Securing your data

The role of security in a connected world

Data that companies acquire, manage and secure today is much different to what it was even a couple of years ago. The variety, volume and complexity of customer and internal data held is placing new demands on CIOs both from a pure manageability front but also from external compliance and regulatory requirements.

Securing this data used to be purely an issue of its integrity and availability. Good backup and recovery, disaster recovery and business continuity plans were enough to satisfy the needs of the organisation. However in a world with mass connectivity, on-line transaction processing and social media information gathering, the security priorities and rules have changed.

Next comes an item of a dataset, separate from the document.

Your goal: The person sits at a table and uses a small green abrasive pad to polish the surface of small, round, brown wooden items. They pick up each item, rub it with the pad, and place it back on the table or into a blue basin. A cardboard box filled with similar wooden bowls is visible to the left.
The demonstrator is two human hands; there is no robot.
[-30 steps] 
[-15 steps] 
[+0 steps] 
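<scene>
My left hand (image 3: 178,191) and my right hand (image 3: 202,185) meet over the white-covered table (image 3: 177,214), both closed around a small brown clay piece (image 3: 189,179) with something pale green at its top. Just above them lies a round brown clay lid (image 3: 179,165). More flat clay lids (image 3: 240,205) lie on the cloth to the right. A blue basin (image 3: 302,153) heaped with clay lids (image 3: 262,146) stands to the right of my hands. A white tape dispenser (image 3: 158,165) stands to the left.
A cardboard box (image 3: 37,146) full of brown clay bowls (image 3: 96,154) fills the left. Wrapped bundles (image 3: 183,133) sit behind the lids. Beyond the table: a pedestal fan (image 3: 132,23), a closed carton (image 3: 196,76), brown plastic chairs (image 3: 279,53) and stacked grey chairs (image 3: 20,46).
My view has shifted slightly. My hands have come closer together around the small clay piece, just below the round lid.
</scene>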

Now organisations cannot just set their own data security policies. The EU, national governments, industry regulators and individuals all have a say in what information can be held, where it can be located, how it must be secured, who has access and what can be done with the data.

At this year’s Powering the Cloud event the whole subject of data security will be addressed in one of our major Spotlight Sessions.

One of the main topics that will be addressed within the session will be the European Commission's ‘proposal for a General Data Protection Regulation’ which represents almost certainly the most significant development since the EU Data Protection Directive.

Where the directive was interpreted and implemented at a national government level this proposal is an EU regulation and as such will be applicable in all member states, without the need for national implementing legislation.

The proposed regulation is that companies should have only one regulatory authority that supervises its activities across all EU member states. At face value this sounds great but already there is dissention from consumer activists and global companies and it emerged recently that US regulations on data security mean that data held on US territories or by US companies globally can be accessed by the US government for national security reasons.

Not sure how Amazon Web Services and Microsoft Azure can sell this to European companies but that amongst many other issues of legislation, including PCI compliance, will be discussed and debated in this Spotlight Session.

As just mentioned when data starts to exist in the Cloud its security becomes a major issue for everyone. Leaving aside the international regulations that are coming into effect, there are many other data security challenges that the Cloud brings to the fore such as data isolation, integrity, availability, compliance and privacy.

During the session we will address all these issues and explore the contentious notion put forward by many Cloud providers that they have implemented better security than most Enterprise IT departments deploy in their own data centers.

Though many CIO’s might dispute this claim there is no doubt that they are using the cloud as part of their security strategy. That can be everything from data replication and disaster recovery to using the cloud as a DMZ for mobile users and customer interaction.

In this connected and mobile world CIOs are being particularly creative in building secure data environments, and during this session we will also have case studies of the challenges enterprises and government organisations have faced and how they have addressed them.

We will also explore why many vendors and service are developing Unified Data Security solutions and whether there is a reality in this notion or whether it is still more appropriate to buy best of breed solutions.

The overall aim of this session is that delegates will have identified some answers to their own data security challenges and shared ideas through the panel sessions. If data security is high on your list of priorities then this Spotlight Session is one you must not miss.